I think rather than accommodating patches peace meal to YAML inventory we should talk about it and figure it out, and then maybe different people can work on different parts of it if they are interested – but we’ll at least have a uniform vision of what the YAML inventory file should do. This will also make my job for documenting how it works easier.
Some of the questions are:
- if I have multiple groups, does one group override the variables set by the other group if I use the same variable name twice (currently answer: yes)… but we could also have arrays add to each other and hashes hash merge… or it could raise an error! Raising an error would be simplest, I don’t know. I took the “blend” approach for Cobbler, but Cobbler was treeish, and these are not treeish.
PROPOSAL: we make variables override one another, since there is not a really good use case for building up and merging array content yet, and we document that this is the way it works.
- If I have variables set in the YAML inventory file and also the playbook, which wins? IMHO, the playbook should win, and I’m pretty sure it presently does, but maybe it should try to blend hashes and arrays. On the other hand, I’m also of the opinion that nested data in variables is a sign that something is too complicated and maybe we shouldn’t worry about it. Most people aren’t using nested data.
PROPOSAL: we document that the playbook wins
- can I specify a default port for everything in the YAML inventory file. currently no. Should we? Well, it takes a list, and we have to extend things to be reasonably backward compatible, don’t we? Currently you would have to define this per group.
PROPOSAL: we document that YAML inventory is for setting variables that apply to particular hosts or groups of hosts, and anything global should be set in your particular plays. Set the port with each group if you need to.
- can I specify default sudo for everything? current answer: no. I’m not even sure this is a good idea. Part of the reason I developed sudo support was so I could do some things on the host sudo and some things NOT as sudo, so IMHO I think a playbook should still be setting sudo.
PROPOSAL: Sudo is set in the playbook because it’s not true that you would want to run every operation on the system as root.
- can I have groups of groups. current answer: no, but I’d really like this.
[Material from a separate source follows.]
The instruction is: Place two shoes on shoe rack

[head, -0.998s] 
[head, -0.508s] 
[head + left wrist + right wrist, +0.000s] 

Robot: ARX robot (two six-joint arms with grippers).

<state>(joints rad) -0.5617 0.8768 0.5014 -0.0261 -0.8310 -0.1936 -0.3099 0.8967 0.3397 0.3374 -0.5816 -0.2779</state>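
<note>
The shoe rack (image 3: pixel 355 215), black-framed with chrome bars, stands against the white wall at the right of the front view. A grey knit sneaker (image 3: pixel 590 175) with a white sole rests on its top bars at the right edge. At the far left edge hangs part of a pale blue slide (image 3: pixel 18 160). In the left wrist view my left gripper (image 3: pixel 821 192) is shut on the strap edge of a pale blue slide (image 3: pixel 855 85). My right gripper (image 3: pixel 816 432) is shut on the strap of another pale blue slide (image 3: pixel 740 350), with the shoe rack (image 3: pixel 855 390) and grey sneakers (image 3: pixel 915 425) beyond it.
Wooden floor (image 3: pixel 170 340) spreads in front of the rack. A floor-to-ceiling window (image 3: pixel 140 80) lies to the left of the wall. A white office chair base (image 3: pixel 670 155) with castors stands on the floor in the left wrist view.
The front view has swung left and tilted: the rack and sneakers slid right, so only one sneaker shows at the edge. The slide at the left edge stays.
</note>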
PROPOSAL: we have an RFE open here. no discussion required but we should have this.
- can I have include files to specify hosts in other files, smaller files, etc. current answer: no, and I’m not sure we need it.
PROPOSAL: we don’t implement this, because it’s never going to be terribly large. Worry about this later.
Let’s solve all of this together maybe, and decide how we want things to work, and then it will be clear about what they do and where we want things to go.